Who ya gonna trope?:
- Abbey Road Crossing: This cover◊ to one of the collections.
- And All I Got Was This Lousy T-Shirt: Referenced but not given out in the fourth issue of the Ninja Turtles crossover. Peter says they'll have to get the turtles a souvenir shirt that reads, "I fought the minions of an uppity Class 7 and all I got was this lousy t-shirt."
- Arson, Murder, and Jaywalking: Inverted by Winston in the first issue of "The New Ghostbusters":Winston: Y'all invented a whole new technology, outsmarted Sumerian deities, and managed to never once try to seriously kill Pete here... Those are some big achievements, and it's time to top yourselves, guys.
- Art Shift: In Teenage Mutant Ninja Turtles/Ghostbusters, the two teams live on alternate Earths and are illustrated by their respective artists from their series. When one team crosses over to the other's world, they're drawn in that world's style. The same happens in the currently ongoing Ghostbusters: Get Real with Schoening illustrating both worlds (Burnham doubled as artist for the earlier backup stories).
- Beard of Evil: Referenced in Get Real. IDW! Peter feels like one of their counterparts ought to have a goatee.
- Bears Are Bad News: The boys have to deal with a possessed bear (specifically, the Wall Street bear statue in NYC) that's running through Times Square.
- Berserk Button: Don't deprive Egon of junk food. "I told you not to eat the rest of his twinkies. If he blows something up, it's on you."
- Beware of Hitchhiking Ghosts: During the "Haunted America" arc, there's a multi-issue side story where Peter picks up a young woman named Laura whose car was totaled by a haunted 18-wheeler that's been terrorizing a certain non-New York local road. He captures the ghost trucker and drops Laura off at her house, though she disappears without getting out of the car. And when he goes to her house, her elderly mother says that Laura was killed in an accident on that road twenty years earlier. Then again, the ending was essentially spoiled already by the story's title, "Who Killed Laura Parr?".

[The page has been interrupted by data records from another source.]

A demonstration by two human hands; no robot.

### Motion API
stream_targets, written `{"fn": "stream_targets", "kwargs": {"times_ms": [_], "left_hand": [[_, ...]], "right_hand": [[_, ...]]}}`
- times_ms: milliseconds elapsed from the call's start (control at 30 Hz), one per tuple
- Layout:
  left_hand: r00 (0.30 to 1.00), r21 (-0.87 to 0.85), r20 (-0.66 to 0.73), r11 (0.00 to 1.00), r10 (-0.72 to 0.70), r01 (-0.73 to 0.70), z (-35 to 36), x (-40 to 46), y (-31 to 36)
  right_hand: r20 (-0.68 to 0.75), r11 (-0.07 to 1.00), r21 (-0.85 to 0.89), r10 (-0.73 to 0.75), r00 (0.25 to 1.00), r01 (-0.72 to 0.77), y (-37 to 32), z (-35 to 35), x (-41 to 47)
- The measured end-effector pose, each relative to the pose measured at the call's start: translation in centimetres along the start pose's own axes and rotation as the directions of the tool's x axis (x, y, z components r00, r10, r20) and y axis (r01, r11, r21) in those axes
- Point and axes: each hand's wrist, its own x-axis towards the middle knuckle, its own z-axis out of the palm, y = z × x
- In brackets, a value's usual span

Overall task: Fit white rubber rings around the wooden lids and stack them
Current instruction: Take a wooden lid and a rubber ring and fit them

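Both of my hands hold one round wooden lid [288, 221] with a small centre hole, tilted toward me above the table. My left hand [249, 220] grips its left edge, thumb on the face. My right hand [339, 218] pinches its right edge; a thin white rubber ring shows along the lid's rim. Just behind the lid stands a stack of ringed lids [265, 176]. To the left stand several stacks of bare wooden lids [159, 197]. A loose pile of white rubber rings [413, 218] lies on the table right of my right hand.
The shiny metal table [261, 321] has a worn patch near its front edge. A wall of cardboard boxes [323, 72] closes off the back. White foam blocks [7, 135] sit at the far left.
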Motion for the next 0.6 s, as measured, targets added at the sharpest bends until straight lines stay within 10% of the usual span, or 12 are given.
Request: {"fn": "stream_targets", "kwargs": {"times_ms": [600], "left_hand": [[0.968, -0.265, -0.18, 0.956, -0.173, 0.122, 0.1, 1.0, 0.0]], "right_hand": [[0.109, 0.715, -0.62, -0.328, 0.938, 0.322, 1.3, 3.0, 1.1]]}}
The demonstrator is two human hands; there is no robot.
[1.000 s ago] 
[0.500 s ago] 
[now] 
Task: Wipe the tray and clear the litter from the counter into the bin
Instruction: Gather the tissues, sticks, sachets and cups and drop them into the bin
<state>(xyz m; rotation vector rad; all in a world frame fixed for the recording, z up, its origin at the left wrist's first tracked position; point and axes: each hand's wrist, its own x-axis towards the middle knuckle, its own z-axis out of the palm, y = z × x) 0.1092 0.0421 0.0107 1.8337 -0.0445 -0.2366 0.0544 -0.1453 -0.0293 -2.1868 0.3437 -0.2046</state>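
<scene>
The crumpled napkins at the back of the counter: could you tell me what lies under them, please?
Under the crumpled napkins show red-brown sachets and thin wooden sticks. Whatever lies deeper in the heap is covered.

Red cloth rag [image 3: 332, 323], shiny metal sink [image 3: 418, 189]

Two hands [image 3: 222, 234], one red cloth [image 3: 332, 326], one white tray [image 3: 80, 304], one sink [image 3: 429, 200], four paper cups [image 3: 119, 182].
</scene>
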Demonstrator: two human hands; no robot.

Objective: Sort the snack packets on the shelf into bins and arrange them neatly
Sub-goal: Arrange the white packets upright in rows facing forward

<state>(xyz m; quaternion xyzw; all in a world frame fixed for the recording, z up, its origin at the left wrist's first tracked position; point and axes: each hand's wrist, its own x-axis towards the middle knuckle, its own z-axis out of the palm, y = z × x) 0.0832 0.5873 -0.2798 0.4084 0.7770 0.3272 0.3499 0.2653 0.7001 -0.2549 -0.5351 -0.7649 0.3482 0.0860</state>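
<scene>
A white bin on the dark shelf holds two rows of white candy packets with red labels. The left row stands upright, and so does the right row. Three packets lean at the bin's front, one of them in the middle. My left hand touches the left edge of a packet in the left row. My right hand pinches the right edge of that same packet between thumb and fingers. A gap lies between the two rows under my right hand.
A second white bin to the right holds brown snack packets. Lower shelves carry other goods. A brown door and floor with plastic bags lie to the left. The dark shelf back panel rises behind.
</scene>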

- Big Applesauce: Like the movies.
- Bittersweet Ending: The world is safe at the end of the Series Finale...only because Winston kills himself as a sacrifice to Tiamat. Then Tiamat decides that's "too easy," brings him back to life, almost kills his wife Tiyah, but then gets an even better (to her) idea. She makes Tiyah, and the entire world - except Winston, forget they were ever married!
- Broad Strokes: While the movies are the main basis of this continuity, the events of the 2009 video game which had different versions for different consoles and some stuff from the Real Ghostbusters cartoon are also part of the backstory.
- Canon Welding:
- The different versions of the Rookie from the different versions of the 2009 video game are all acknowledged as existing in the comics, though the realistic version's Rookie (given the name Bryan Welsh) is the only one who gets more than a passing mention.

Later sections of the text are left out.